# Ski Patrol



## Luno (Dec 22, 2007)

Okay, who works ski patrol, and where do you work?  What's your level of training, and status?


----------



## Summit (Dec 22, 2007)

Almost everyone around here is an EMT-B pro-patroller.

Some areas allow OEC for the first year or use some volunteers that are OECs.

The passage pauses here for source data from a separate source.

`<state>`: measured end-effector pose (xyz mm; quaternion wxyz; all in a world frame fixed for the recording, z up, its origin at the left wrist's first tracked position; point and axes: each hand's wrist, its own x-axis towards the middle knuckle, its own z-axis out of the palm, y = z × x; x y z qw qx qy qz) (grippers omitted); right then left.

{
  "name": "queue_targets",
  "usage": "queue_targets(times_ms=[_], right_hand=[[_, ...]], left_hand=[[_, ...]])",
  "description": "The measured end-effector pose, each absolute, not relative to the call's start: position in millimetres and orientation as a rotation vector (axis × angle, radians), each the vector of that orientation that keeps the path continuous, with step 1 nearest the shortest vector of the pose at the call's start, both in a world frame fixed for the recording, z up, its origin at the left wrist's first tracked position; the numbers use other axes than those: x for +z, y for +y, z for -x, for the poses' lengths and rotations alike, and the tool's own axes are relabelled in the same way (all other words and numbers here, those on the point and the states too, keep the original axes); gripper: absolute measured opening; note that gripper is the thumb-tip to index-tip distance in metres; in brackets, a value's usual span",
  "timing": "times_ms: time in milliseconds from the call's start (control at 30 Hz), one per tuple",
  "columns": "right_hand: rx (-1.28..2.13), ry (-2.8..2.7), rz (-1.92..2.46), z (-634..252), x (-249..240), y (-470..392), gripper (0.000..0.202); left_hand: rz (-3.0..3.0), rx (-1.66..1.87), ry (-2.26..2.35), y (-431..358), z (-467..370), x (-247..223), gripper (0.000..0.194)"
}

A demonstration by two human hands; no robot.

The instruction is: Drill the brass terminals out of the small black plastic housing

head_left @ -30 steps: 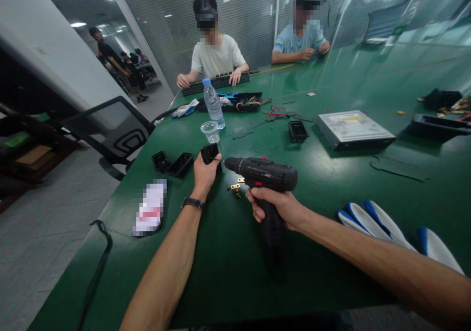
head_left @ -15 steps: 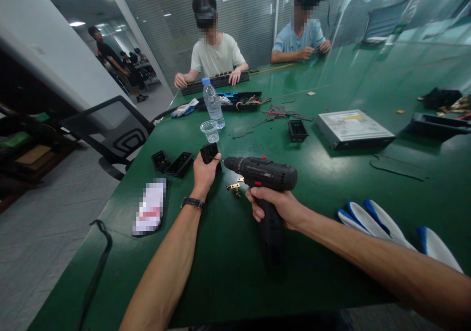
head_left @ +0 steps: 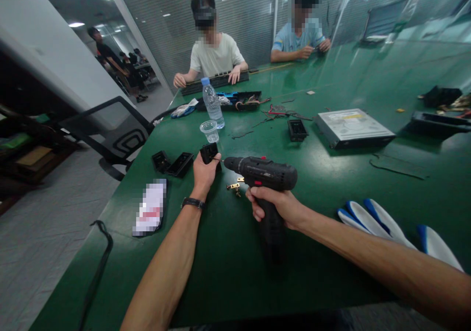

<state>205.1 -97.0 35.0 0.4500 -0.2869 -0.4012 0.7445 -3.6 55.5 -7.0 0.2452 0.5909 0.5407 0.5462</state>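
Note:
My left hand [head_left: 204, 174] is closed round a small black plastic housing [head_left: 209, 151], held above the green table [head_left: 221, 262]. In my right hand [head_left: 274, 203] is a black cordless drill [head_left: 270, 173], gripped by its handle. The drill points left, its bit at the housing's right side; whether the tip touches is too small to tell. Small brass pieces [head_left: 234, 187] lie on the table between my hands. Two more black housings, one [head_left: 161, 160] beside another [head_left: 180, 164], rest left of my left hand.
A water bottle [head_left: 212, 104] and a plastic cup [head_left: 209, 131] stand beyond my left hand. A phone-shaped item [head_left: 150, 207] lies left. At right are a metal disc drive [head_left: 354, 128] and white-blue gloves [head_left: 382, 223]. Two people sit across the table.

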Motion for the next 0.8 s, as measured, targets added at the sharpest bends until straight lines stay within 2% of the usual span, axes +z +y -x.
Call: queue_targets(times_ms=[800], right_hand=[[1.857,-0.965,0.733,-203.9,36.3,-97.8,0.016]], left_hand=[[-1.596,1.490,1.481,53.7,2.3,-3.1,0.040]])
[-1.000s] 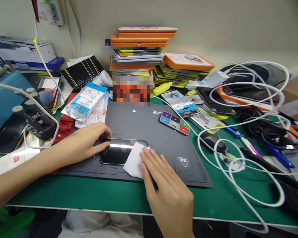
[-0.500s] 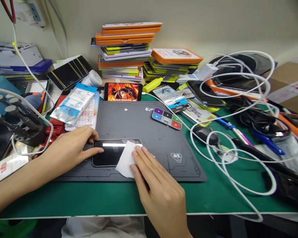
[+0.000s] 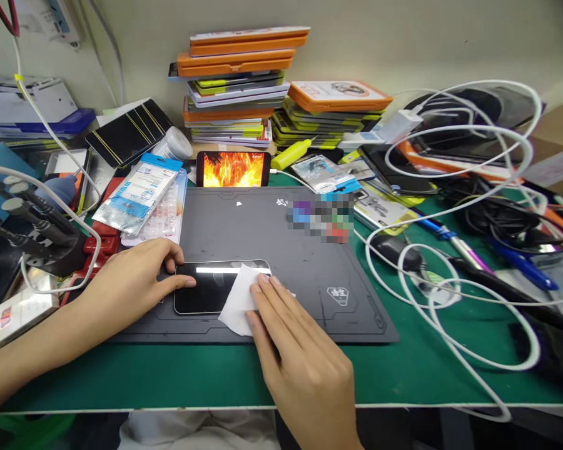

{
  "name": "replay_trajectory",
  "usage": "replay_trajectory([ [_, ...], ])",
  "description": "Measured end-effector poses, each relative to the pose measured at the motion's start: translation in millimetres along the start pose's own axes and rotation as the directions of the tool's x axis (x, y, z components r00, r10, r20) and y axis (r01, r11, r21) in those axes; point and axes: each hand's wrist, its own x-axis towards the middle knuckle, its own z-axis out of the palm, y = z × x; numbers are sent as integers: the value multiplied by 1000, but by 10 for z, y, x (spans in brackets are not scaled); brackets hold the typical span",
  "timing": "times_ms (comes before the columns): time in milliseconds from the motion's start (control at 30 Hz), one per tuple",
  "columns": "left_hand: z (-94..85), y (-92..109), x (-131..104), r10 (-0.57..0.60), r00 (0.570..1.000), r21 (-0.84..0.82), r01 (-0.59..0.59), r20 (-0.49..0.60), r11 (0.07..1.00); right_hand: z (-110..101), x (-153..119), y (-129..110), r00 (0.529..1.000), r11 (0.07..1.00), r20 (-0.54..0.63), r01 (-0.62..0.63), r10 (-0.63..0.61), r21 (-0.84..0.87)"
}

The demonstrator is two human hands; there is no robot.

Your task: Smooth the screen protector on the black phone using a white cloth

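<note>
Black phone [image 3: 199, 295] flat on grey mat [image 3: 258, 219] near its front edge, bare mat behind; left hand [image 3: 143, 269] half-open with thumb at phone's left end, right hand [image 3: 309, 359] open, fingers laid on white cloth [image 3: 237, 304]. Cloth and right fingers hide phone's near right corner; multicoloured item [image 3: 319, 217] farther back is pixelated, both arms cut off by frame.

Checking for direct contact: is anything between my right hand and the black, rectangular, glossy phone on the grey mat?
Yes: a white, thin, cloth-like sheet lies under the fingers of your right hand, covering part of the phone at its right end. Nothing visible separates your left hand from its left end.
</note>
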Motion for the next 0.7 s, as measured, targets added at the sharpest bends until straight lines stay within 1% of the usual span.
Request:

There is a trend to find some EMT-Is at some resorts so they can give morphine.

Most resorts try to have a Paramedic around.

5 resorts around here have a trauma centers at the base area, (level IIIs and Vs). The others have clinics or first aid rooms.

(note, I do not patrol)


----------



## mikie (Dec 23, 2007)

I've been skiing for 10+ years, but only once or twice a year.  What kind (other than residency) requirements are needed (ie level of skiing), etc?

thanks!


----------



## medic8613 (Dec 24, 2007)

Used to work volunteer at Sunday River in Maine. Was OEC, WEMT-B.


----------



## Summit (Dec 24, 2007)

mikie333 said:


> I've been skiing for 10+ years, but only once or twice a year.  What kind (other than residency) requirements are needed (ie level of skiing), etc?
> 
> thanks!



Depends on where you are skiing... 20 ski days in your life is pretty weak to be running a toboggan... OTOH if you are a patrolling at Snow Creek maybe it is different


----------



## medic8613 (Dec 24, 2007)

mikie333 said:


> I've been skiing for 10+ years, but only once or twice a year.  What kind (other than residency) requirements are needed (ie level of skiing), etc?
> 
> thanks!



On top of OEC (or bridge from WEMT-B or maybe WFR) we were required to have the ability to ski every run on the mountain by the time we completed the training program, which for us could take a whole season. We weren't expected to do it perfectly, just make it to the bottom in one piece with our skis and/or snowboard still on our feet. We often gave the toboggan to the most experienced patrollers on serious calls, or calls on very difficult trails. The toboggans we used were about 150lbs loaded with a backboard and metal scoop. Also we carried a med kit everywhere, and an O2 pack if needed. Add the patient (some 300lb people manage to ski), and thats a lot of weight behind you, so you need to be able to handle yourself on the steepest of slopes, and still be able to maneuver around trees or bumps.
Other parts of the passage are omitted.